The word "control" marks the lines to keep; find each one in the data and copy it.
═══
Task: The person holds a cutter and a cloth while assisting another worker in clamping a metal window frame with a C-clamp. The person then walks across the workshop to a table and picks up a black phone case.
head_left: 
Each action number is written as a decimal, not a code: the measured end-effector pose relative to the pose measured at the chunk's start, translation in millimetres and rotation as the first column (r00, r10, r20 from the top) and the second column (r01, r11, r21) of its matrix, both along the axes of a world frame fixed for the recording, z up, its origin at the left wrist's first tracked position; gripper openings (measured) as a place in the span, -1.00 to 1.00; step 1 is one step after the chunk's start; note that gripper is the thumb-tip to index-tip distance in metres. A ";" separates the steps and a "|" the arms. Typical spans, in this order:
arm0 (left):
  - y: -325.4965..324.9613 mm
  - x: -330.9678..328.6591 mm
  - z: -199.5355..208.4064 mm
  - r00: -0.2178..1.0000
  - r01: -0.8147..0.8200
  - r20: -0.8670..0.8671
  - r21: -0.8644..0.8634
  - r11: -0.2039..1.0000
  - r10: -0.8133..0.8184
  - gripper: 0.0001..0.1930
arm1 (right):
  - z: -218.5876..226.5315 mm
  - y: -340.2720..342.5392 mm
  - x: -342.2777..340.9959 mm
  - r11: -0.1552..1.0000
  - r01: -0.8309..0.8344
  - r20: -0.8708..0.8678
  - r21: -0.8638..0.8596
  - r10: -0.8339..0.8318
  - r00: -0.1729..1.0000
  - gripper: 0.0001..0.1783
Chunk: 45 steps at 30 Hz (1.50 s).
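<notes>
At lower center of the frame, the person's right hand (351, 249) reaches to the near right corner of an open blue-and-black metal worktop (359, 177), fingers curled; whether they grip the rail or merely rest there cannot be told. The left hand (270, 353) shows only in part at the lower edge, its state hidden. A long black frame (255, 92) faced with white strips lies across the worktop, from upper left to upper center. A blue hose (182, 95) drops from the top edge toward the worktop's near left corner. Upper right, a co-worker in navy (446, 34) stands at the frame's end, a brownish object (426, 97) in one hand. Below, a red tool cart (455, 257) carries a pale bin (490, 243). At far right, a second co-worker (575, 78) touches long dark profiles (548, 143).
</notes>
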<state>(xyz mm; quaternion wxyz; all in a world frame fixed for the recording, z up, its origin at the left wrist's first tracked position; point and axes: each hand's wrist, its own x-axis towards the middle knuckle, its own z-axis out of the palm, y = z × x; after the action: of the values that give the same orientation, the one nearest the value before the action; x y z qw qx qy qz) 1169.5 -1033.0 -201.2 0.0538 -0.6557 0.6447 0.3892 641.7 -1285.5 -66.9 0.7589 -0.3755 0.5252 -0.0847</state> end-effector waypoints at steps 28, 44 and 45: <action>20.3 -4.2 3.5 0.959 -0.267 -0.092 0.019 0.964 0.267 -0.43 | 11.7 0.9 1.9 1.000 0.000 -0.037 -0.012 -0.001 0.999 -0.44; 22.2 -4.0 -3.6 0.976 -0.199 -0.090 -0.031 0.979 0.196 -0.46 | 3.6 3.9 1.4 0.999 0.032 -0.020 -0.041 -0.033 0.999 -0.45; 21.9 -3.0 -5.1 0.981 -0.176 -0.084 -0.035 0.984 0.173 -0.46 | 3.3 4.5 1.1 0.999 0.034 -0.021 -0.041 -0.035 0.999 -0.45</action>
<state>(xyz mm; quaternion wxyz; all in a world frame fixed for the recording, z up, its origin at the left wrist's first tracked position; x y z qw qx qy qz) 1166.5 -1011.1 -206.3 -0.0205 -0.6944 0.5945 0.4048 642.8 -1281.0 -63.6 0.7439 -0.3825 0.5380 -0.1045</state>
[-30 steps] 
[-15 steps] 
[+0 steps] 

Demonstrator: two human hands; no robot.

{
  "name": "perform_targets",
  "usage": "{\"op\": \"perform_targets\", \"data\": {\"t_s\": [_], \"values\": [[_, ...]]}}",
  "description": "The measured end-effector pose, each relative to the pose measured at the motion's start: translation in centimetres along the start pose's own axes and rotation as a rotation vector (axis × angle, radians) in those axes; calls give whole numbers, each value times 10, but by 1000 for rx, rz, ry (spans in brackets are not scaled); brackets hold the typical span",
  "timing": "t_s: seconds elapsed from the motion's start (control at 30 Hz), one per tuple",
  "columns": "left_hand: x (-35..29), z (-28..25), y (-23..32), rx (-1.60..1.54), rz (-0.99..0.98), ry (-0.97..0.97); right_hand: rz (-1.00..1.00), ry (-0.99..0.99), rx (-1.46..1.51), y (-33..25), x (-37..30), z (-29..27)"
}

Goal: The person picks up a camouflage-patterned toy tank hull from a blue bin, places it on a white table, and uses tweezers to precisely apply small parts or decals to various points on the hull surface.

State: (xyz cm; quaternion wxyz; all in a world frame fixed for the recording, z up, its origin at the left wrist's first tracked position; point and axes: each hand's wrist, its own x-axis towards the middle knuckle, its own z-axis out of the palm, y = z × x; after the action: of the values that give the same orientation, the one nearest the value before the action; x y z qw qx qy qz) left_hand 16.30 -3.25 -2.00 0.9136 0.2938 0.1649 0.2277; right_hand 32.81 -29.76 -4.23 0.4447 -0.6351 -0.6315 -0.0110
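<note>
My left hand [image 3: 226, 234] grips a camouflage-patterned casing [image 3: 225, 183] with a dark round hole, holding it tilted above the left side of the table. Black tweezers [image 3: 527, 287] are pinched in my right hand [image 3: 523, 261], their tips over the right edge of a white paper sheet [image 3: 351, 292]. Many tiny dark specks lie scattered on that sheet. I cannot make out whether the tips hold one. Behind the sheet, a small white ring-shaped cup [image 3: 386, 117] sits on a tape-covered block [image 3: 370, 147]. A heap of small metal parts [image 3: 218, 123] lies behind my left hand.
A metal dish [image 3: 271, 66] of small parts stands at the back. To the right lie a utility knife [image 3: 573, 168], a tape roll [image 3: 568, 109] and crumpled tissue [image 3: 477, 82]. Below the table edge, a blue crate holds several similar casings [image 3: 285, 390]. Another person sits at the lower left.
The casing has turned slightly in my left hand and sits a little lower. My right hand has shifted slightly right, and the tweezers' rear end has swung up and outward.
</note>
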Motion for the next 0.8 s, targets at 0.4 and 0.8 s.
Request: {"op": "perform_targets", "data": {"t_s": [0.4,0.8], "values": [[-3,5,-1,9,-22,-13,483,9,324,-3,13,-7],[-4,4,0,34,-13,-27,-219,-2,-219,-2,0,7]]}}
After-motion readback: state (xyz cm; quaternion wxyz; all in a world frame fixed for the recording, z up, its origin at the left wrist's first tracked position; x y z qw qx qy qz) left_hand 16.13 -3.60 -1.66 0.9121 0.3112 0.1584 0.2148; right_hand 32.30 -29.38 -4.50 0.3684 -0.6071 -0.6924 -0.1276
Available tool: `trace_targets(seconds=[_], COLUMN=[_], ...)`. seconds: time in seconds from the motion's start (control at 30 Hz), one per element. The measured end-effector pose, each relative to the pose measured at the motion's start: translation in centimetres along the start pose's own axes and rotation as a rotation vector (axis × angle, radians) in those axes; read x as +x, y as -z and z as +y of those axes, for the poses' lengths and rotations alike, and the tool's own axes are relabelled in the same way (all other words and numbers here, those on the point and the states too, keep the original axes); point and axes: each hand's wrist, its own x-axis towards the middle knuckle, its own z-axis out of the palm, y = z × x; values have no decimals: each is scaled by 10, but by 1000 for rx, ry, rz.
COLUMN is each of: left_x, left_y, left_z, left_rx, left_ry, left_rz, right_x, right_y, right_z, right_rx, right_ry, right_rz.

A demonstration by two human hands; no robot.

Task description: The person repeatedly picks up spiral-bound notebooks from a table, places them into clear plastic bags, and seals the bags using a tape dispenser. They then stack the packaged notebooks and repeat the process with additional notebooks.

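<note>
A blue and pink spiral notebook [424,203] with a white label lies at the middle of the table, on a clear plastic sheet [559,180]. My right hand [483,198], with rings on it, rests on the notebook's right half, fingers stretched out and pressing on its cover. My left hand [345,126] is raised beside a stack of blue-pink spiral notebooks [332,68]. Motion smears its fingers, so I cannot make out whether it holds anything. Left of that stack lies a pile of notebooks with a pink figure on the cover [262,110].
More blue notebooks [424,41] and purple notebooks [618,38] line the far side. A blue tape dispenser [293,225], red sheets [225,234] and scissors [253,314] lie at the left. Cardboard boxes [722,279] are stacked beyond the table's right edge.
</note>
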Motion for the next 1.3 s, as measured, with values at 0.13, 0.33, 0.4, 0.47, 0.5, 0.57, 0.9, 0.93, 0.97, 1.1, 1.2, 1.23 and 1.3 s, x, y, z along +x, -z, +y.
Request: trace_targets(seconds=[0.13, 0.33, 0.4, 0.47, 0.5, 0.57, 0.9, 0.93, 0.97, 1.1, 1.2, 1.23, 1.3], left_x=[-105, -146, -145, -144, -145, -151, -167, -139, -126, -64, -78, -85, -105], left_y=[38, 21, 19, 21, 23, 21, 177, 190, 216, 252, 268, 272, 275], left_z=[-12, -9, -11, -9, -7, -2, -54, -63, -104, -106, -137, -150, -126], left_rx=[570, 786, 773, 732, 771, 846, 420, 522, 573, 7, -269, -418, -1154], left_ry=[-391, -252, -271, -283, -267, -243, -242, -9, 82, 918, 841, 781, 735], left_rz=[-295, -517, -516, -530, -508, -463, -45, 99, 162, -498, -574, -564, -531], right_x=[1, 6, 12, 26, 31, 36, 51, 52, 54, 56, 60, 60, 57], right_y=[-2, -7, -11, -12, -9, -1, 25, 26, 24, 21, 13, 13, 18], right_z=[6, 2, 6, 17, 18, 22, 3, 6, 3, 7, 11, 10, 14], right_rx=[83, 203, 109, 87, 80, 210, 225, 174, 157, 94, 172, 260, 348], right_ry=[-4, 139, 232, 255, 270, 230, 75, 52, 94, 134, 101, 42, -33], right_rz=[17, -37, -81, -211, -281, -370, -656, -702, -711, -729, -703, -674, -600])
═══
### Reply to the exercise
  "timing": "t_s: seconds elapsed from the motion's start (control at 30 Hz), one per tuple",
Available tool: `trace_targets(seconds=[_], COLUMN=[_], ...)`. seconds: time in seconds from the motion's start (control at 30 Hz), one per element. The measured end-effector pose, each relative to the pose measured at the motion's start: translation in centimetres along the start pose's own axes and rotation as a rotation vector (axis × angle, radians) in those axes; read x as +x, y as -z and z as +y of those axes, for the poses' lengths and rotations alike, and the tool's own axes are relabelled in the same way (all other words and numbers here, those on the point and the states too, keep the original axes); point and axes: each hand's wrist, its own x-axis towards the middle knuckle, its own z-axis out of the palm, y = z × x; values have no decimals: each is scaled by 10, but by 1000 for rx, ry, rz.

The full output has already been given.